Un essai remarquable, à mettre entre les mains de tous les citoyens. L'autrice analyse ce phénomène récent dans nos sociétés de "l'état d'urgence" qu'elle distingue avec soin de l'état d'exception. Ce dernier, séculaire, s'oppose depuis l'Antiquité en période de crise à l'état de droit, en légitimant la confiscation par le souverain des libertés civiques afin de protéger la cité, au prix d'une certaine anomie juridique. L'état d'urgence, au contraire nous montre SHV, parasite l'état de droit en le corrompant par une production juridique intense, qui réduit les droits des citoyens face à l'Etat et accroît l'impunité des dirigeants. SHV détaille spécialement le (peu reluisant) cas français en analysant le recours prolongé à l'état d'urgence suivant les attentats de novembre 2015, puis l'invention de "l'état d'urgence sanitaire" pendant la pandémie de coronavirus.
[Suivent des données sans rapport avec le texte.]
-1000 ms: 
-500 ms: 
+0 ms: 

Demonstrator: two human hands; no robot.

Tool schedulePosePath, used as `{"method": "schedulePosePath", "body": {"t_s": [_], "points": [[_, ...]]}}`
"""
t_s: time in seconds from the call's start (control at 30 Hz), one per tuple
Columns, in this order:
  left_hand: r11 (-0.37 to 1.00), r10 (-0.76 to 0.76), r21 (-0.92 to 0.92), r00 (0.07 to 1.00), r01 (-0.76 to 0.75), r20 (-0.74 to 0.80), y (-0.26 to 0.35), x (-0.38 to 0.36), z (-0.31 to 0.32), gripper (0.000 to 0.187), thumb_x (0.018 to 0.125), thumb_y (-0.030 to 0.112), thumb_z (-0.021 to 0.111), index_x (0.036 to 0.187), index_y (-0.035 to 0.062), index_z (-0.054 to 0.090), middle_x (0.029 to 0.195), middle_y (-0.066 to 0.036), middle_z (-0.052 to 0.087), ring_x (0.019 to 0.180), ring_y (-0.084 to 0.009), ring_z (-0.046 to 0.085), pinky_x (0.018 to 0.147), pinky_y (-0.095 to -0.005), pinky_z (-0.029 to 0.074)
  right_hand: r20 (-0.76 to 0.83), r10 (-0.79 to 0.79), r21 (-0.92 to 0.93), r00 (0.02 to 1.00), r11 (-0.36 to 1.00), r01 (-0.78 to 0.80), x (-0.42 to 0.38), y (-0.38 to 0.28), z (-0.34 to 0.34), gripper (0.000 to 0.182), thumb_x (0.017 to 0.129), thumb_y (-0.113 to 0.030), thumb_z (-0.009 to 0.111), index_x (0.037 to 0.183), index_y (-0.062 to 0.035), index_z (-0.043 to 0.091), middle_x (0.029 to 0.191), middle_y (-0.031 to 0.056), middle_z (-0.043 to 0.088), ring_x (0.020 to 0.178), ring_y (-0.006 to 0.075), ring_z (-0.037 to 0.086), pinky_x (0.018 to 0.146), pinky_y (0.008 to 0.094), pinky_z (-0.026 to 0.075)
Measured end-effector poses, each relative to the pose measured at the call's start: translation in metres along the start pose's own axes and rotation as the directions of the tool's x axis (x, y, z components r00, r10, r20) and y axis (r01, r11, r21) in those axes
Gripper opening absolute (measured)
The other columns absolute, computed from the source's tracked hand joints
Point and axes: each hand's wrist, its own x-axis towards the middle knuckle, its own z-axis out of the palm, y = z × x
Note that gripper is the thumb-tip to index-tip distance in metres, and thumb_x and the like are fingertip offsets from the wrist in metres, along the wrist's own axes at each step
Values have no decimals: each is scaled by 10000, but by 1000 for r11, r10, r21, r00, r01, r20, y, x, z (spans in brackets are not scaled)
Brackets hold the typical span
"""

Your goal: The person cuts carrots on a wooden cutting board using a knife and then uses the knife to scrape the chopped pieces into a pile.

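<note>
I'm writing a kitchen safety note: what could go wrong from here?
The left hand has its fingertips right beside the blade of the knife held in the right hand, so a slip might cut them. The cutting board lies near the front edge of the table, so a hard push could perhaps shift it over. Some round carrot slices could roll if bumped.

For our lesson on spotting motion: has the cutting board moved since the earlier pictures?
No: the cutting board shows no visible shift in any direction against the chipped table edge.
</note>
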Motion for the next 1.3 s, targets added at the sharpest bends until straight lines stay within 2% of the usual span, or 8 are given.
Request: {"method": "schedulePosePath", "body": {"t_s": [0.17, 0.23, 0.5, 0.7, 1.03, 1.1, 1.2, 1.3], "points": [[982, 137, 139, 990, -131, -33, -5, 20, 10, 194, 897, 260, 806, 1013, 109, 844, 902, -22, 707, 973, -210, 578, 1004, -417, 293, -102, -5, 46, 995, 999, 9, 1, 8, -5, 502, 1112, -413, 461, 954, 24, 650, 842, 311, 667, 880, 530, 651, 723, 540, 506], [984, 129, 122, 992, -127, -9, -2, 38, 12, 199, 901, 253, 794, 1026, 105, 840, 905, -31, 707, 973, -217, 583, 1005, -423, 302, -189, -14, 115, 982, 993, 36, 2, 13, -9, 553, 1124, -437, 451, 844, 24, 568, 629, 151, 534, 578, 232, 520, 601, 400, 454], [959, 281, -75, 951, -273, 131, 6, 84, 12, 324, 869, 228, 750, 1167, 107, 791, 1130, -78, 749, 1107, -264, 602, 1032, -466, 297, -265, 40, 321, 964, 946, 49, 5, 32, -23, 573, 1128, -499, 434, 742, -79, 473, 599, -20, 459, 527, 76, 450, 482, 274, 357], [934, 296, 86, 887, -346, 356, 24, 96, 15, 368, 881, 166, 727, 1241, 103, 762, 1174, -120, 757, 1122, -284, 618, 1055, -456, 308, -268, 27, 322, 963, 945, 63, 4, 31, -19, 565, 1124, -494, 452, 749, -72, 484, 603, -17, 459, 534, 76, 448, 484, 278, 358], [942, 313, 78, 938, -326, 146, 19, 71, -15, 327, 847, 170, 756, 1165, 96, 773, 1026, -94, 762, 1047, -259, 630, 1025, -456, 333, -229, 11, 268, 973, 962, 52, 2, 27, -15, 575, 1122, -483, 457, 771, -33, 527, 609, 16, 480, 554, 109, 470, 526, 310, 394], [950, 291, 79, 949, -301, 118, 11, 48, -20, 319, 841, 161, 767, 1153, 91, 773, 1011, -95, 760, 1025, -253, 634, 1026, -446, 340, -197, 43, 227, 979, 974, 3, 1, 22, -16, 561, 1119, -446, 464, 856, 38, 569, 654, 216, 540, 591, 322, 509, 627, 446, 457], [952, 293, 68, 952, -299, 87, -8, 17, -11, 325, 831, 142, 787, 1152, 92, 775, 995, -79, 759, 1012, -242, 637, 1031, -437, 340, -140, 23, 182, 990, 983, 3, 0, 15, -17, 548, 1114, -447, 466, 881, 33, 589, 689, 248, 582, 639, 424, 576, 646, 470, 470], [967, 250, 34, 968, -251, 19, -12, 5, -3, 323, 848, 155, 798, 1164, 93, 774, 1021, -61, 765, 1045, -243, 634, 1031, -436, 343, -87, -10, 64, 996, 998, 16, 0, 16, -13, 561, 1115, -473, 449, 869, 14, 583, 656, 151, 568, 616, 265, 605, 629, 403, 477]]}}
A la réflexion juridique et morale s'adosse une analyse factuelle minutieuse, qui permet au lecteur, hélas a posteriori, de réaliser le danger qu'ont représenté et représentent toujours les privations de liberté justifiées par l'invocation des menaces terroristes et sanitaires.
L'essai est complété par d'intéressantes prolongations, dont un échange avec une juriste onusienne, apportant un regard international, et un examen de l'état d'exception sous l'antique République romaine.
J'ai failli mettre cinq étoiles, le tout petit bémol à mon avis est une exploration insuffisante de l'intrication des constructions juridiques françaises, peut-être européennes, et internationales, qui constitue peut-être un angle mort gênant pour construire un programme de lutte pour la préservation et la restauration d'institutions démocratiques dans notre pays.